The award recipient, who did not wish to be identified, provided documents and other significant information that allowed the SEC's investigation to move at an accelerated pace and prevent the fraud from ensnaring additional victims. Of note, the SEC did not approve a claim from a second individual seeking an award in this matter because the information provided did not lead to or significantly contribute to the SEC's enforcement action, as required for an award. The court is considering whether to issue a final judgment against other defendants in the matter. Any increase in the sanctions ordered and collected will increase payments to the whistleblower. "This whistleblower provided the exact kind of information and cooperation we were hoping the whistleblower program would attract," said Robert Khuzami, Director of the SEC's Division of Enforcement. "Had this whistleblower not helped to uncover the full dimensions of the scheme, it is very likely that many more investors would have been victimized."

The SEC whistleblower program allows a whistleblower to report violations or potential violations to the SEC while remaining anonymous if the whistleblower submits their information through an attorney. An anonymous tip provides further protection against retaliatory action and added comfort for a whistleblower. Mr. McKessy states that "assistance and information from a whistleblower who knows of possible securities law violations can be among the most powerful weapons in the law enforcement arsenal of the Securities and Exchange Commission. Through their knowledge of the circumstances and individuals involved, whistleblowers can help the Commission identify possible fraud and other violations much earlier than might otherwise have been possible."

In the federal court decision Kramer v. Translux, an employer's motion to dismiss a claim of whistleblower retaliation under the Dodd-Frank Act was denied. In this case, the employee worked as a Vice-President of Human Resources responsible for ensuring that the company's benefit plans were in compliance with applicable law. He had expressed concern to his company's audit committee as well as the SEC of his company's failure to adhere to statutory disclosure requirements. The employee claimed he was reprimanded and was the subject of an investigation. Thereafter, he claimed he was stripped of his responsibilities and later terminated.
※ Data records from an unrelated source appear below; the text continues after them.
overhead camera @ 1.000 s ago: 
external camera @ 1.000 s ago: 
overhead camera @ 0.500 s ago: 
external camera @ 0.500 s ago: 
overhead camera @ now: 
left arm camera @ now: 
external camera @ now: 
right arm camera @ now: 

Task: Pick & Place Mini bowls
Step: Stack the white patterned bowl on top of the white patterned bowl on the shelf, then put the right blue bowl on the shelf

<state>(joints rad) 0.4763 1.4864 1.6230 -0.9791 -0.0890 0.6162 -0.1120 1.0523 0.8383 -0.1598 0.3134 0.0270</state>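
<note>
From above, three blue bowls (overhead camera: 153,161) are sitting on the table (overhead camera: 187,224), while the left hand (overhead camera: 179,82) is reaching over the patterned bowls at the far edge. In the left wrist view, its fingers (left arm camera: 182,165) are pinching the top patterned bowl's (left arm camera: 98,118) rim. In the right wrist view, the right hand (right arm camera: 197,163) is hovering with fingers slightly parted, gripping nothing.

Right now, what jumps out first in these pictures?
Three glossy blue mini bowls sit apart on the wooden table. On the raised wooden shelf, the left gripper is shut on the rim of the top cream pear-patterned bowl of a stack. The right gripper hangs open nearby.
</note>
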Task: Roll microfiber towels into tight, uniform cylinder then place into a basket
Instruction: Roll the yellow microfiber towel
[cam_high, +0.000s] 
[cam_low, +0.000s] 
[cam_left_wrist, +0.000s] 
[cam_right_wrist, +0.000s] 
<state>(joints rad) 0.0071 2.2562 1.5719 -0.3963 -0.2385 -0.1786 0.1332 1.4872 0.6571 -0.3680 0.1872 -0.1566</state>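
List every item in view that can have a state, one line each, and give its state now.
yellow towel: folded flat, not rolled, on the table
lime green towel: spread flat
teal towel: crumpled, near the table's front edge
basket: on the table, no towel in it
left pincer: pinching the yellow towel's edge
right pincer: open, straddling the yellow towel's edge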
The court allowed the employee's claim to proceed, noting that under the facts alleged, the employee had a viable claim. Issues in this case addressed whether the employee was a "whistleblower" protected under the Dodd-Frank Act, 15 U.S.C. Sec. 78u -6(h)(10(A). The employer argued that the employee letter to the SEC was not a protected activity because the employee did not comply with the requirements established by the SEC. The court rejected this argument and found that the employee need only allege that he had "a reasonable belief that the information ...relates to a possible securities law violation". The court found that the protection language of the act is not "unambiguous" and found that e-mails and letters by the employee demonstrated that he "reasonably believed" the company was committing violations of SEC rules or regulations. As Dodd-Frank whistleblower retaliation provisions have begun to be tested and applied, this federal court decision should provide whistleblowers added comfort and assurance to provide tips without fear of retaliation.

Conclusion

During the past year, it appears that the monetary incentive awards and retaliatory protection afforded by the Dodd-Frank whistleblower program are taking hold, resulting in increased tips to the SEC for suspected corporate securities violations. As a result, audit committees, directors and officers, risk compliance managers, and general counsel should anticipate a rising tide of whistleblower activity. Undoubtedly, the Dodd-Frank whistleblower program will stir a renewed effort for corporations to enhance their internal control environment to address how employees report suspected SEC violations and revisit their anti-fraud detection programs. This new wave of investigation will drive a need for outside counsel to engage forensic accountants, fraud investigators and computer forensic professionals to conduct internal investigations.